I first met the man everyone called Buddy . . .



at breakfast, in the dining room of the Virginia Center for Creative Arts.  It was long ago, in a time far, far away. A time before cellphones. Thank god, or I’d have missed out on a chance to know a fine character and an even finer writer. And I mean fine in almost every sense if the word: smooth and polished, refined, sharp, skilled, well-honed, first rate.  A fine fellow indeed.

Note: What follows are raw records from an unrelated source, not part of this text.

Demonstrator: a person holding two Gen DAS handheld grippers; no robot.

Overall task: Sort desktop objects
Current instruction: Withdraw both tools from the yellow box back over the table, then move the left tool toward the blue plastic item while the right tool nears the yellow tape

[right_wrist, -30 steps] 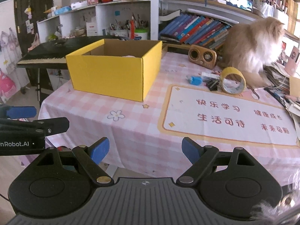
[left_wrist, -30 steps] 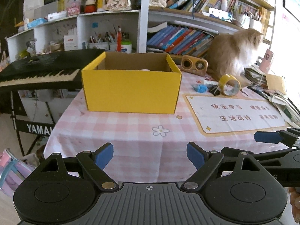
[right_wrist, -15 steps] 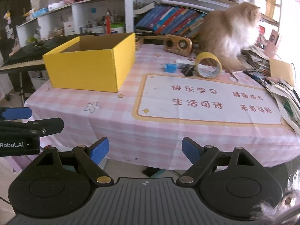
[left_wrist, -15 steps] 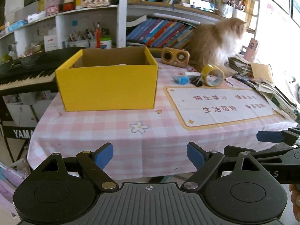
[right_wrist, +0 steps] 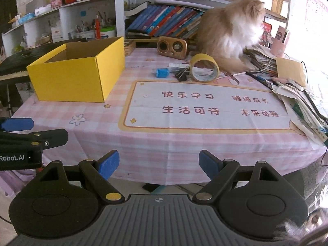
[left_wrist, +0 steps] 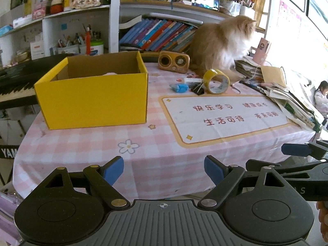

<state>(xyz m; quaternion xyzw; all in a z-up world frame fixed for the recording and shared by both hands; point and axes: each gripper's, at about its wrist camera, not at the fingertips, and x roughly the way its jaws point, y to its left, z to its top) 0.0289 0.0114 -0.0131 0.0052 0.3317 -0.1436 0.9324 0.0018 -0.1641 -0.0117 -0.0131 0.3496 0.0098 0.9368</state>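
Note:
An open yellow box (left_wrist: 92,96) (right_wrist: 78,75) stands on the left of the pink checked table (left_wrist: 86,141) (right_wrist: 143,141), something pale inside it. Behind the printed mat lie a yellow tape roll (left_wrist: 218,81) (right_wrist: 205,68), a blue sharpener (left_wrist: 179,87) (right_wrist: 162,73), black binder clips (left_wrist: 198,89) (right_wrist: 182,75) and a white eraser (left_wrist: 192,80). My left gripper (left_wrist: 164,169) hangs open and empty before the table's front edge. My right gripper (right_wrist: 158,165) is open and empty too, off the front edge; it shows at the right of the left wrist view (left_wrist: 295,150).
A fluffy cat (left_wrist: 223,43) (right_wrist: 231,30) sits at the back by a wooden speaker (left_wrist: 173,61) (right_wrist: 172,46). Stacked papers and books (left_wrist: 287,94) (right_wrist: 293,90) crowd the right edge. A keyboard (left_wrist: 14,82) stands left of the table, shelves behind it.
Both views have swung rightwards and pulled back a little: the yellow box slid left in frame and the mat, tape and paper stack came more into view. Jaws stayed open.

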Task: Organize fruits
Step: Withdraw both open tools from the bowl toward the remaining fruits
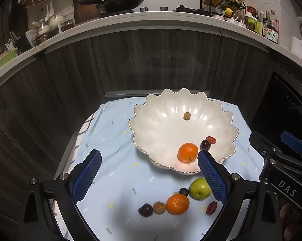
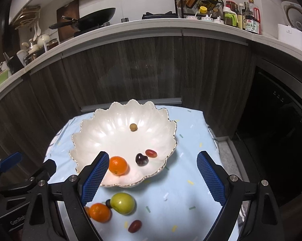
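A white scalloped bowl (image 1: 151, 120) (image 2: 90, 132) rests on a light blue cloth. Inside it lie an orange (image 1: 188, 152) (image 2: 117, 165), a dark plum (image 1: 205, 144) (image 2: 141, 159), a red grape (image 1: 211, 139) (image 2: 151, 153) and a small tan fruit (image 1: 187, 116) (image 2: 133, 127). On the cloth in front of the bowl sit a green apple (image 1: 199, 188) (image 2: 122, 203), a second orange (image 1: 177, 204) (image 2: 99, 212), a brown fruit (image 1: 159, 207), two dark plums (image 1: 145, 210) and a red grape (image 1: 211, 208) (image 2: 134, 226). My left gripper (image 1: 150, 174) and right gripper (image 2: 152, 177) both hang open above the cloth, holding nothing.
The cloth (image 1: 114, 140) covers a small low table in front of dark wood cabinet doors (image 1: 151, 60). A white counter (image 1: 151, 22) above carries a wok, bottles and a spice rack. A dark oven front (image 2: 281, 130) stands at the right.
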The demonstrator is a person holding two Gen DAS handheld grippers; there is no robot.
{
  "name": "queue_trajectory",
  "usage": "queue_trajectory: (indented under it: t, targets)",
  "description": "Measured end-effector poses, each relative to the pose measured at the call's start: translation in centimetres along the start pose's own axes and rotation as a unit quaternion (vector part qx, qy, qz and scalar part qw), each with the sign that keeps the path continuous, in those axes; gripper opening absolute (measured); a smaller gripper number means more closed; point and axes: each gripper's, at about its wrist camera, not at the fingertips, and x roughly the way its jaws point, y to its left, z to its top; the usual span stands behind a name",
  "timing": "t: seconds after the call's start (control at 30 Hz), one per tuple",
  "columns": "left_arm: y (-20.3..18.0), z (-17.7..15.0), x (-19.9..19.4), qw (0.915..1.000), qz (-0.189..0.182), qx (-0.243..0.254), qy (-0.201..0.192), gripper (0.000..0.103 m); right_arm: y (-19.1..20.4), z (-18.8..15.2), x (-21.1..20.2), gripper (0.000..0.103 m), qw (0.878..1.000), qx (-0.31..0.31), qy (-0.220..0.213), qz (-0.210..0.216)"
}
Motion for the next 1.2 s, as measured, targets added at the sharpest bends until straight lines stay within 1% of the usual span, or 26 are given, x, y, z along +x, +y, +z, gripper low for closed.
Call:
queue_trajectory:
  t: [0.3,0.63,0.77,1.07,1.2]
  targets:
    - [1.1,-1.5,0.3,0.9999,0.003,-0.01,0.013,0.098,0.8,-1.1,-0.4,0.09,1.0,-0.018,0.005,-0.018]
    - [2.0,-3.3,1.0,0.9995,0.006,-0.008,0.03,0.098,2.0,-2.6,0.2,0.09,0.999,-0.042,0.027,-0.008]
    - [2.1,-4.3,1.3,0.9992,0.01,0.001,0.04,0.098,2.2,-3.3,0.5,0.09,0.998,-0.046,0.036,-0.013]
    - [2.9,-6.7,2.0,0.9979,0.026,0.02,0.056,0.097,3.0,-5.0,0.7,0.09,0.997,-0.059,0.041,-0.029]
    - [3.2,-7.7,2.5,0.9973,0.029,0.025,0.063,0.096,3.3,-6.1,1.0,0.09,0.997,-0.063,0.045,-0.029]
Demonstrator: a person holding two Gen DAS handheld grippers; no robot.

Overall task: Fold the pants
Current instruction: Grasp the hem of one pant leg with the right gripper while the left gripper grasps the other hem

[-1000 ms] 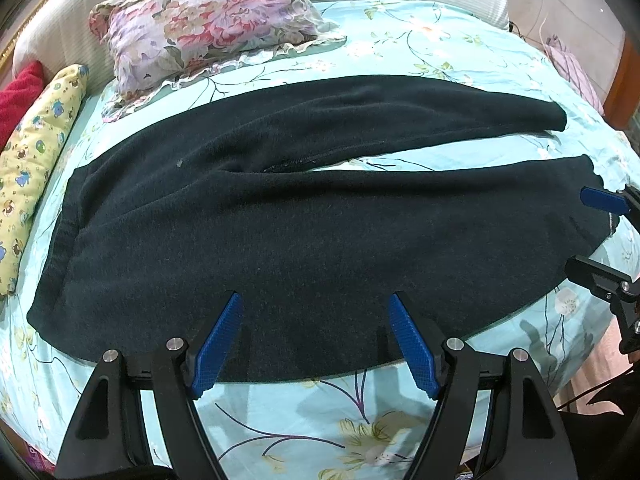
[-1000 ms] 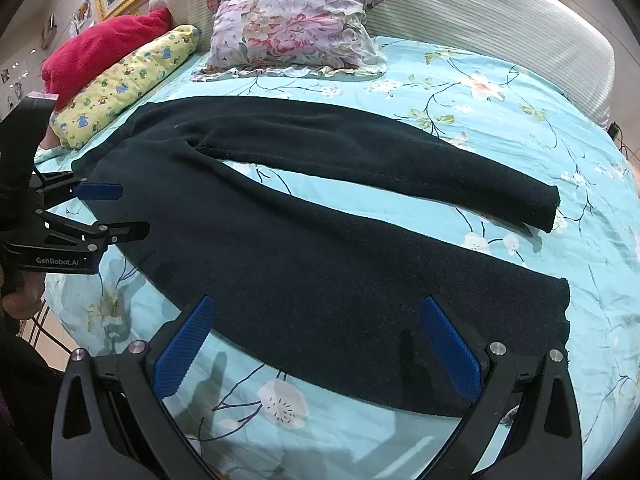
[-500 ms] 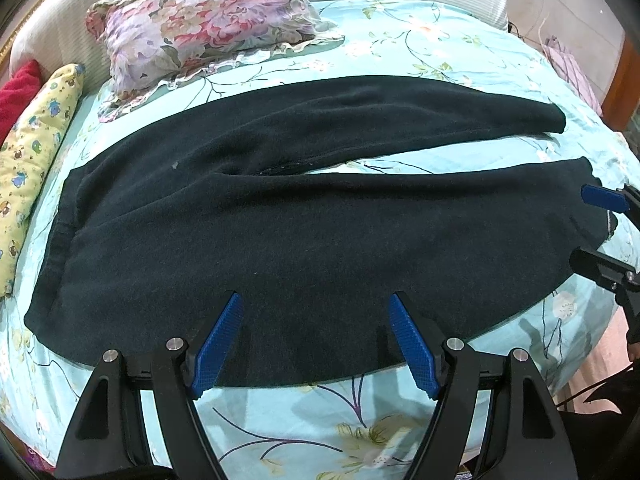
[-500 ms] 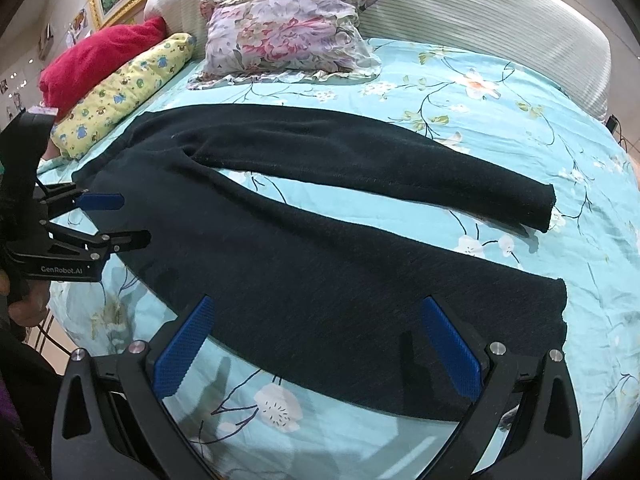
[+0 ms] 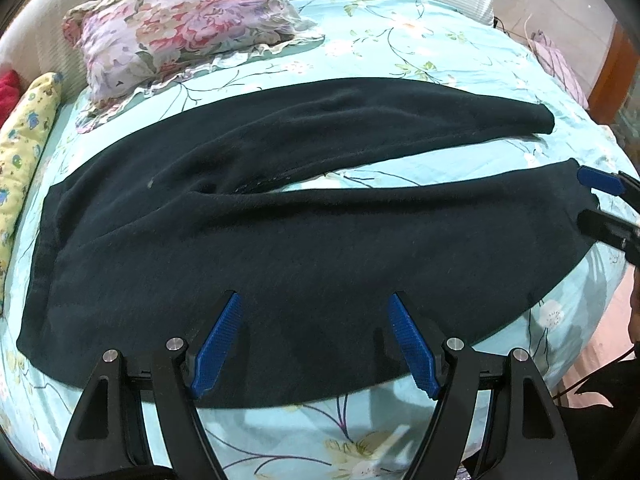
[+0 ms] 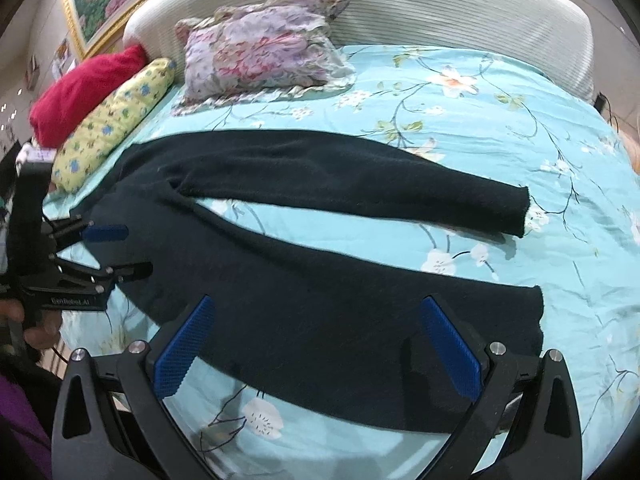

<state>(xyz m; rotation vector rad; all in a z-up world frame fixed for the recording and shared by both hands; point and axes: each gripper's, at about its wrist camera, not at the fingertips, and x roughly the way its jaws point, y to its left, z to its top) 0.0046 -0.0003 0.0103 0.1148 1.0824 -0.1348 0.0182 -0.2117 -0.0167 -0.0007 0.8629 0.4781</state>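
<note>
Left gripper [image 5: 314, 340]: jaws spread wide, holding nothing, over the near leg's edge by the waist.
Right gripper [image 6: 316, 344]: jaws spread wide, holding nothing, over the near leg's cuff end.
Pants [image 5: 280, 236]: dark, flat on the bed [image 6: 500, 120], legs apart.
Pillow [image 6: 264, 48]: beyond them.

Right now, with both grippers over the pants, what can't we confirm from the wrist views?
- Contact: neither view shows whether the left gripper or right gripper fingers touch the pants; both look open.
- Near pants edge: left wrist view, partly behind the left gripper's fingers.
- Near leg's cuff: left wrist view, the right gripper overlaps it.
- Red pillow: left wrist view, cut off by the frame edge.
</note>
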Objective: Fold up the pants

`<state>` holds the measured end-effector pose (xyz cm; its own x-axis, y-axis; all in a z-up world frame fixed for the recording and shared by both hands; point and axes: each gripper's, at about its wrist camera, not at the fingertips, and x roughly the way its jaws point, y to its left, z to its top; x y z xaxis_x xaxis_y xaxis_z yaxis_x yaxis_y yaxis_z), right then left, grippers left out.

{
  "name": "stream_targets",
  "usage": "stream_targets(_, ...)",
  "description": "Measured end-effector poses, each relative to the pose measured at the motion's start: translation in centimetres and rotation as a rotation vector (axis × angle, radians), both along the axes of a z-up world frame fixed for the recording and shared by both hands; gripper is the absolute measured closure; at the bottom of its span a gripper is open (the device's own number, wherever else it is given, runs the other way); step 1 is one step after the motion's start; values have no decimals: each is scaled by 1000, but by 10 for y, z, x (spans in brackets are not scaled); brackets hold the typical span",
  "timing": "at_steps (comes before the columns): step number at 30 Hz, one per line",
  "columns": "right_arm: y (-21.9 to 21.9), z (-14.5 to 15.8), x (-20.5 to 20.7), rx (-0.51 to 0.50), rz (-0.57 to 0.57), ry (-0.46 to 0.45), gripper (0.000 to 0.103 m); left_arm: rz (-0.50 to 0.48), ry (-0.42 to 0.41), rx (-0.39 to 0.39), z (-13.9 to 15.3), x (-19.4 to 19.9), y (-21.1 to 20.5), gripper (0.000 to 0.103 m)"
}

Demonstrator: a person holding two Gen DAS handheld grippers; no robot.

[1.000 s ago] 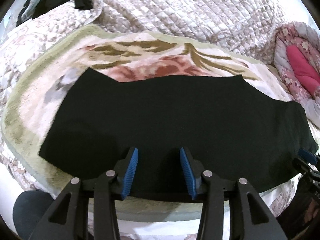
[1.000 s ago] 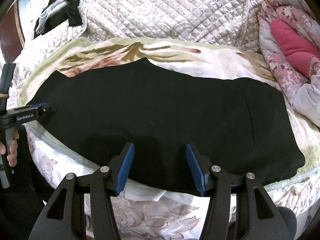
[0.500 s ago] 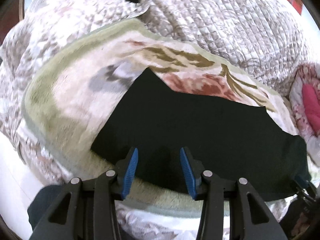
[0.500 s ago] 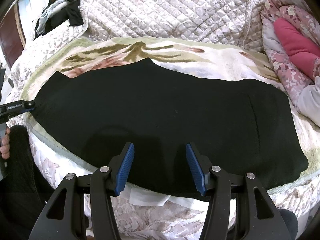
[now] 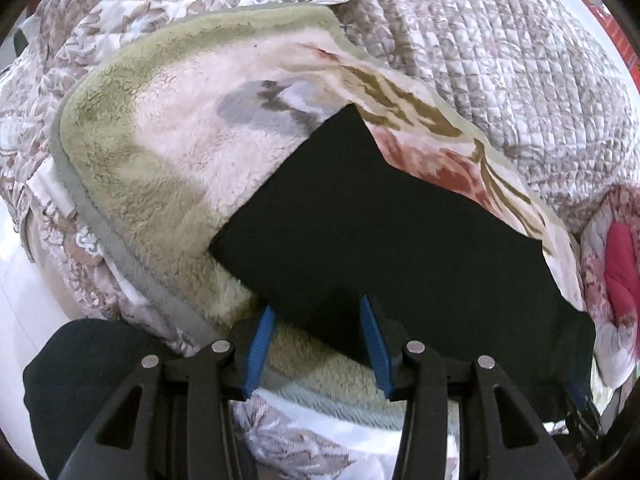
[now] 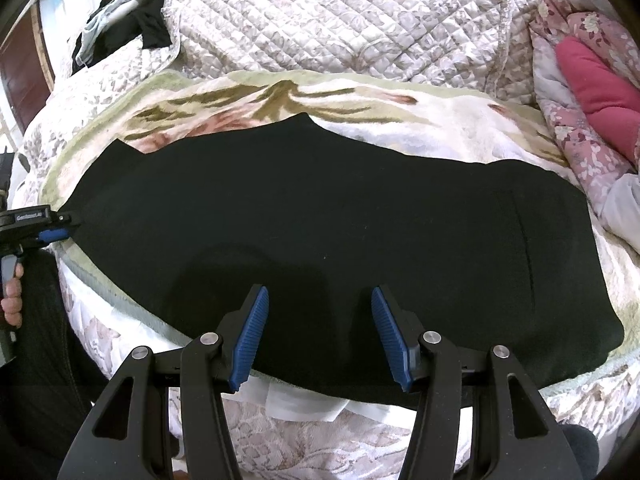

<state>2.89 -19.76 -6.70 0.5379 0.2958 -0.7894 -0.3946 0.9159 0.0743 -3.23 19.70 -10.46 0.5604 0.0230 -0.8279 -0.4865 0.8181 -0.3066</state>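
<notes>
Black pants [image 5: 400, 240] lie flat and lengthwise on a fleece blanket [image 5: 160, 140] on the bed. My left gripper [image 5: 318, 340] is open at the pants' left end, their near edge running between its blue pads without being pinched. In the right wrist view the pants [image 6: 320, 220] span the frame. My right gripper [image 6: 320, 332] hangs open over their near edge, nothing pressed between its pads. My left gripper [image 6: 60, 226] shows at the far left beside the pants' end, held by a hand [image 6: 12, 300].
A quilted bedspread [image 6: 320, 20] is bunched behind the blanket [image 6: 400, 120]. A pink cushion [image 6: 592, 76] in floral bedding lies at the right. Dark clothes [image 6: 120, 24] are piled at the back left. A person's dark-clad leg [image 5: 92, 380] stands against the bed's near edge.
My left gripper has slid left along the pants' near edge to their left end and rolled, so its view is tilted. The right gripper has kept still.
</notes>
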Motion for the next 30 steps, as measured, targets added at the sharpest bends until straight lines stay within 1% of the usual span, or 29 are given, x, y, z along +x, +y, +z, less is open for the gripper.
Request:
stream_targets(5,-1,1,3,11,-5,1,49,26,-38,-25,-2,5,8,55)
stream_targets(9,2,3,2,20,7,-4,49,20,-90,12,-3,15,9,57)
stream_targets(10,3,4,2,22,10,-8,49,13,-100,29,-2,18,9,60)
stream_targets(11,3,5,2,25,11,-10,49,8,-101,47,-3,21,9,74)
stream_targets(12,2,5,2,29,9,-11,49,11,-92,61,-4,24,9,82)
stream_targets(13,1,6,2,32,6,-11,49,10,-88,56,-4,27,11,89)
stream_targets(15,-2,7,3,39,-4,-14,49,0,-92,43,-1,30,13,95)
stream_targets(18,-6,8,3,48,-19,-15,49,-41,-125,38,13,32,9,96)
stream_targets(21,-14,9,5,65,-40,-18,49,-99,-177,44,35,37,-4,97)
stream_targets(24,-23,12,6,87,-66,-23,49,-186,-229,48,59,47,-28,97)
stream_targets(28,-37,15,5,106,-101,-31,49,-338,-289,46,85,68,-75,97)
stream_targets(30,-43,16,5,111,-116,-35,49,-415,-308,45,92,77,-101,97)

But I digress. This particular morning, somewhere in the very early 2000s, several of us had congregated at breakfast. A white-haired, spiffily dressed gentleman sat working alone at a table next to us. The pay phone in a little cubicle off the den began to ring and before anyone else could sleepily respond, the gentleman (for this is the only way I can ever think of him) at the next table hopped up with a deep southern  “Ah’ll gayuut it,” and left the room. He was gone long enough for us to assume it had been a wrong number. Probably he’d gone back to his room, forgetting he’d left his notebook and coffee. Poor old fellow.

A good ten minutes passed before the “poor fellow” limped back into the room. He came over to our table and tapped the man sitting next to me on the shoulder.
“It’s our wife, James,” he said.  Then, leaning back on his cane, he proceeded to inform James of everything “our” wife had been up to for the last several days. “She had a minor banking problem, but I believe I’ve solved it. And our lovely Sylvie advanced to the spelling finals. Isn’t that wonderful?”

James, who’d obviously not met the older man before, seemed rather taken aback by his new confidant.

“She said not to bother your breakfast. Just call her when you get a moment this evening.” He limped over to his table, collected his notebook and coffee cup, and left the room with a smile and a wave for the rest of us.

“What the hell?” James (and most of the rest of us) wanted to know.

“That’s our Buddy,” someone at the table said. “He just loves talking to strangers. Isn’t he wonderful?”

And indeed he was, as I found out in the next couple of weeks. Buddy always rose during meals to answer the phone, and almost everyone who wasn’t expecting a crucial call from an agent let him. Whoever was lucky enough to be at the same table as the intended recipient of the call was treated to an elaborate account of a day in the life of someone’s family. We learned about vet visits and report cards, swim meets and daycare. Buddy solved banking crises, advised on repairmen and potential play dates. He diagnosed minor ailments, recommended courses of study, and even college applications.

I had many a lovely breakfast with Buddy at VCCA, but, as with so many other people I was fortunate to meet there, my memory of him gradually receded into the past. I’m embarrassed to admit I told my Buddy stories many times over the years, and listened to many other people tell theirs, without ever bothering to find out who that quaint southern gentleman was.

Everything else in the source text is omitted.